* What needs to be done: The records below hold a stretch from the line with "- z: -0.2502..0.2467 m" through the line with "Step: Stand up"; return exactly those lines, ends included, and nothing more.

* Records supplied:
- Opening Delimiter -

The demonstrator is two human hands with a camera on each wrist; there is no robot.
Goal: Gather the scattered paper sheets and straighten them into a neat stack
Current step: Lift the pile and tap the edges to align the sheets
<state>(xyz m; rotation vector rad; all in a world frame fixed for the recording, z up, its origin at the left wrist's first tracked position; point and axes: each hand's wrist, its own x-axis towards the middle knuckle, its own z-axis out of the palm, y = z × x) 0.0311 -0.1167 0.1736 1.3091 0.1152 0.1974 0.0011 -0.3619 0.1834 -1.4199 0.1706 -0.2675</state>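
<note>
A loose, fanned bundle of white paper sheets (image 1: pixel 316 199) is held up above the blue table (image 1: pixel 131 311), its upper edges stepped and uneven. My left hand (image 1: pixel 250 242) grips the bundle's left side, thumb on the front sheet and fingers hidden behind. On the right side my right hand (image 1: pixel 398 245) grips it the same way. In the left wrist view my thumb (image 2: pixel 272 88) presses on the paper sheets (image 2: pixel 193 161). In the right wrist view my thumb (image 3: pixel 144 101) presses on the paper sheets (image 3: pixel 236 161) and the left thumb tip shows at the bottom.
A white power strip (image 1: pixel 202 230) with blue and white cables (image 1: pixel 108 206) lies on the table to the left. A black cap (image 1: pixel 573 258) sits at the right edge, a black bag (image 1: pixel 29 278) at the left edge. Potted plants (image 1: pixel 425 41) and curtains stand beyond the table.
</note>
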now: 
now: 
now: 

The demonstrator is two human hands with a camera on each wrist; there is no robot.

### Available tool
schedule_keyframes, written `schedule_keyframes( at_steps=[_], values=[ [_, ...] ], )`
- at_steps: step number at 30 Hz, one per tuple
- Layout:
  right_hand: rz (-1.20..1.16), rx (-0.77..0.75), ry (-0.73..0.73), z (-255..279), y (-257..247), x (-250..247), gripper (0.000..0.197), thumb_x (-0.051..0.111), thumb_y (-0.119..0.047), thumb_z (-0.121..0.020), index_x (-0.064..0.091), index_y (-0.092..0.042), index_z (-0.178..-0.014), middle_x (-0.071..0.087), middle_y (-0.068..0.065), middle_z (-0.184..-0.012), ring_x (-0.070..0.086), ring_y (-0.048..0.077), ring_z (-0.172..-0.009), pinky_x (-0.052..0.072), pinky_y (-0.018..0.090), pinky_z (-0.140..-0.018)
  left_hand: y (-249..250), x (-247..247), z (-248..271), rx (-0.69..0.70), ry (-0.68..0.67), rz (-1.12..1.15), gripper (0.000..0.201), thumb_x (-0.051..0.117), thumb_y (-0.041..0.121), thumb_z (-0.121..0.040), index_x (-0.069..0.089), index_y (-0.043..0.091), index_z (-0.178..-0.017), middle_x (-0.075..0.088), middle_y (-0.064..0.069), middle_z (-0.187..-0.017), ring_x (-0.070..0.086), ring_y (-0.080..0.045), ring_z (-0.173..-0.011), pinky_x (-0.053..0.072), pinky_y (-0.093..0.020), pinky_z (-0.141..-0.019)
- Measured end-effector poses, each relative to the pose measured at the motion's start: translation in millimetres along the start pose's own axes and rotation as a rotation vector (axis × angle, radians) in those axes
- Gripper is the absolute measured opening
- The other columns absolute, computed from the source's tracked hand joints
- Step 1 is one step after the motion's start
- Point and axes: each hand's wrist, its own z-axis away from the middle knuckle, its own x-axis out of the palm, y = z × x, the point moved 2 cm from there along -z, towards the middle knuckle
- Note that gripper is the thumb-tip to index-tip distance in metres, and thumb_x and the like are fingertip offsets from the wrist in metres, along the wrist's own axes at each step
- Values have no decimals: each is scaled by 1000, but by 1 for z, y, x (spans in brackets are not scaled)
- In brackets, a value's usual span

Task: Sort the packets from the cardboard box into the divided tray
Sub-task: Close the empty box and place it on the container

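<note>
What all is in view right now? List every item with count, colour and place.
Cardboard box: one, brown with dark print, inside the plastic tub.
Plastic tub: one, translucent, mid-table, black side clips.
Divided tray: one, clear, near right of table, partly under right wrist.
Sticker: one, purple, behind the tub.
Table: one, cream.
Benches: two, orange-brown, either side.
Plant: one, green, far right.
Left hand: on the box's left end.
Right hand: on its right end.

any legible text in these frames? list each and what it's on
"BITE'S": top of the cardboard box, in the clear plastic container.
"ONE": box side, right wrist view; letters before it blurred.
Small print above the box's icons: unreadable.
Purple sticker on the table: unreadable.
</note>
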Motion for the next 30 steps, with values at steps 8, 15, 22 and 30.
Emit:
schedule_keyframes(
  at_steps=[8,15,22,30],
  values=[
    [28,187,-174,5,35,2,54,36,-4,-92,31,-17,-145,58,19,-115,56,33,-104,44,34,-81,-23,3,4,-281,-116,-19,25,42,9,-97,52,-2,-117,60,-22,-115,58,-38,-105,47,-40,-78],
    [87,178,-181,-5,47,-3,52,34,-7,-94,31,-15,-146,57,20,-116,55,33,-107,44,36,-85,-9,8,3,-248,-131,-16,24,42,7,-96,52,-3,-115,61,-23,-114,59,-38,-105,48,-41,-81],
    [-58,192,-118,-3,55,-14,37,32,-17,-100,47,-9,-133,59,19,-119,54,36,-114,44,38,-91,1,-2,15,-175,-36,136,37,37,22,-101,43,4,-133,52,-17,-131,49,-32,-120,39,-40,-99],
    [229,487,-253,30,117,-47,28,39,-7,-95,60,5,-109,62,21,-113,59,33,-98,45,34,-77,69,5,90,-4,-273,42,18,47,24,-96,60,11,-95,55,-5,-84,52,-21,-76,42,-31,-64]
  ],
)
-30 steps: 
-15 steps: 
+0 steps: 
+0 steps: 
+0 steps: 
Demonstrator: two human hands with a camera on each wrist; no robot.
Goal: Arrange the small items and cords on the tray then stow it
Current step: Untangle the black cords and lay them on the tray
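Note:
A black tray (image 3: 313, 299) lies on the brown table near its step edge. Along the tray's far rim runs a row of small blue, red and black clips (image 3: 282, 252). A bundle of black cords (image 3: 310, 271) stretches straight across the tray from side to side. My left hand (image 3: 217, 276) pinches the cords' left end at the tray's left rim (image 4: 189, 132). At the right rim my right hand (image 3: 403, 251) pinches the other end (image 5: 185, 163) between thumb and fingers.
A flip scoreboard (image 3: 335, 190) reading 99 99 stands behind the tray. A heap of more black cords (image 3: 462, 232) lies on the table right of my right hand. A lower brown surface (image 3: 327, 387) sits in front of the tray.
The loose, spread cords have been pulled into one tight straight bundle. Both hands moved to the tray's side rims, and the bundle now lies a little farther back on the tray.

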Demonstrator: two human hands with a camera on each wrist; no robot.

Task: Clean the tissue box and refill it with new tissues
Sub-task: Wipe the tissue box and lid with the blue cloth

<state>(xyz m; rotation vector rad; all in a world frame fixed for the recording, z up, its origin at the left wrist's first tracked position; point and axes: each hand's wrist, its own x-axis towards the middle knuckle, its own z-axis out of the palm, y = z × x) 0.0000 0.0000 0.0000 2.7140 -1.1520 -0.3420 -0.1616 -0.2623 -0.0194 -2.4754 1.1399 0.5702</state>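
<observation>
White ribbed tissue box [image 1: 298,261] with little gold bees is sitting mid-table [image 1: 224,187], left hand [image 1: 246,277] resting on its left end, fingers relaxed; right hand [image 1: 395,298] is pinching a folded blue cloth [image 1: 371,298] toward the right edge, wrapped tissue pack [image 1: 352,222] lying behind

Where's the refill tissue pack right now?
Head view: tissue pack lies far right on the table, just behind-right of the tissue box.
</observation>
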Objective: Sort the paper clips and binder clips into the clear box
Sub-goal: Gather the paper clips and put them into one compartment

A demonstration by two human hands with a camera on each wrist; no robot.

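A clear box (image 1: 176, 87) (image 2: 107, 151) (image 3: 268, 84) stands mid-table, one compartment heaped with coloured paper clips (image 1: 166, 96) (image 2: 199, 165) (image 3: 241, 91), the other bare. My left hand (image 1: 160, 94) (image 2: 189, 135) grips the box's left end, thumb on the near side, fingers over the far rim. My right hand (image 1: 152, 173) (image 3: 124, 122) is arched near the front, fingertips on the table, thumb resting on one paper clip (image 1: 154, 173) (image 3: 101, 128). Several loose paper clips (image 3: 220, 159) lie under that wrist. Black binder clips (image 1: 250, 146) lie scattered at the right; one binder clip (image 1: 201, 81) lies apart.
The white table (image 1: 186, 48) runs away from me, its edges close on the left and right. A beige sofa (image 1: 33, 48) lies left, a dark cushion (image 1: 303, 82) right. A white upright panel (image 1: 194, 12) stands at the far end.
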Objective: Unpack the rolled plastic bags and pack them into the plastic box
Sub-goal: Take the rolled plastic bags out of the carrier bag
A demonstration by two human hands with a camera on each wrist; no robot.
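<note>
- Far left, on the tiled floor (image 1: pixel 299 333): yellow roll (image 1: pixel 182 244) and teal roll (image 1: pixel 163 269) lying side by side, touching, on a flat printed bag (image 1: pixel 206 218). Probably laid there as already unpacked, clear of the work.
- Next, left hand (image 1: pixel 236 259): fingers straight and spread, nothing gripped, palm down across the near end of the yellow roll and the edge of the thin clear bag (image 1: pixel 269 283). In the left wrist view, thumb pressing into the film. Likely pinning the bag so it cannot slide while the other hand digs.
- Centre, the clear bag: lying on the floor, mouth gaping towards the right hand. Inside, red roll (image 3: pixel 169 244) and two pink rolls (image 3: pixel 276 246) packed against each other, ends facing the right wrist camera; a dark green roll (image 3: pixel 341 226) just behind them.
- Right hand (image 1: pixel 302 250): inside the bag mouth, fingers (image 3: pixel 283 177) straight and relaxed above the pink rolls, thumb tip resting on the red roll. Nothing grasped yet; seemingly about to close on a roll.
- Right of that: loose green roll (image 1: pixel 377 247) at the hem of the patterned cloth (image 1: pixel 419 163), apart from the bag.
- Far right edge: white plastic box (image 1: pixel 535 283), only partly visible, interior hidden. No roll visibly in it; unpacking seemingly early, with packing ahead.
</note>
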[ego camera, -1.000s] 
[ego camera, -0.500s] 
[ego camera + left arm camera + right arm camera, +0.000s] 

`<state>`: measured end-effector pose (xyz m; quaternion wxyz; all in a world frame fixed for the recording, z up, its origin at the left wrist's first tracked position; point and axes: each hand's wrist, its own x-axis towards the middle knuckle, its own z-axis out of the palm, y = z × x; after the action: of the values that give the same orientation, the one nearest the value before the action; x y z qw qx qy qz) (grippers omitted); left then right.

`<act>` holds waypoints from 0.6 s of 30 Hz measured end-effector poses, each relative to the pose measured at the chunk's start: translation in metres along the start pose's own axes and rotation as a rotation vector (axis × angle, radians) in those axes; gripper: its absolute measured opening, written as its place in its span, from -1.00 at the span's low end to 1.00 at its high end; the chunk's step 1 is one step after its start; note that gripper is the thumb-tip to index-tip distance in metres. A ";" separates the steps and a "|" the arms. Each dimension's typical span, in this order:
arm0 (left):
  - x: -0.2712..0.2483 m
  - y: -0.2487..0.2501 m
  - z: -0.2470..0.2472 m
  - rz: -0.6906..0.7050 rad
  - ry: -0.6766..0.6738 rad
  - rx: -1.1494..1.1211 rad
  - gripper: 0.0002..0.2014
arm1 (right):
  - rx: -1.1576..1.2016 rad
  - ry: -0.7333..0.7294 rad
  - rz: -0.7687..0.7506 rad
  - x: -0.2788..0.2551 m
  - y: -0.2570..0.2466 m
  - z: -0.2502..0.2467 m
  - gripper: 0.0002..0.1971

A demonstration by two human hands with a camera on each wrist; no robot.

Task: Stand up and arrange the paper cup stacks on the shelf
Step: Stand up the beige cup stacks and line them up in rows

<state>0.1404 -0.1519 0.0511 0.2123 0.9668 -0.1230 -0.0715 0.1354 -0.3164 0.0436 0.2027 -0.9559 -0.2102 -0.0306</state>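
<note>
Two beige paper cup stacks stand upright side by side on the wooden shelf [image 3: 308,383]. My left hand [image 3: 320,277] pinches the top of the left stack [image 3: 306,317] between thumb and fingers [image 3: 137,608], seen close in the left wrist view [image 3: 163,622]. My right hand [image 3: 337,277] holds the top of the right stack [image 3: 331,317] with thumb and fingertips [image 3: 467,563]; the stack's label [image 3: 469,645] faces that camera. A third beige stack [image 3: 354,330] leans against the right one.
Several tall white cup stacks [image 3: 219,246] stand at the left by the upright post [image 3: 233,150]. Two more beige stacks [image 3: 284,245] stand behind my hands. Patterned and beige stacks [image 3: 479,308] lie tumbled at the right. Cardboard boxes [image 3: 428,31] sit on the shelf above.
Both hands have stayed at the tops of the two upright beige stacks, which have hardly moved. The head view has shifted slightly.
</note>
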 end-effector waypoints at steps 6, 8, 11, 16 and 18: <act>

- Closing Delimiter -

* Solved exercise:
  - z: -0.2502..0.2467 m
  - gripper: 0.0002..0.1971

A demonstration by two human hands with a camera on each wrist; no robot.

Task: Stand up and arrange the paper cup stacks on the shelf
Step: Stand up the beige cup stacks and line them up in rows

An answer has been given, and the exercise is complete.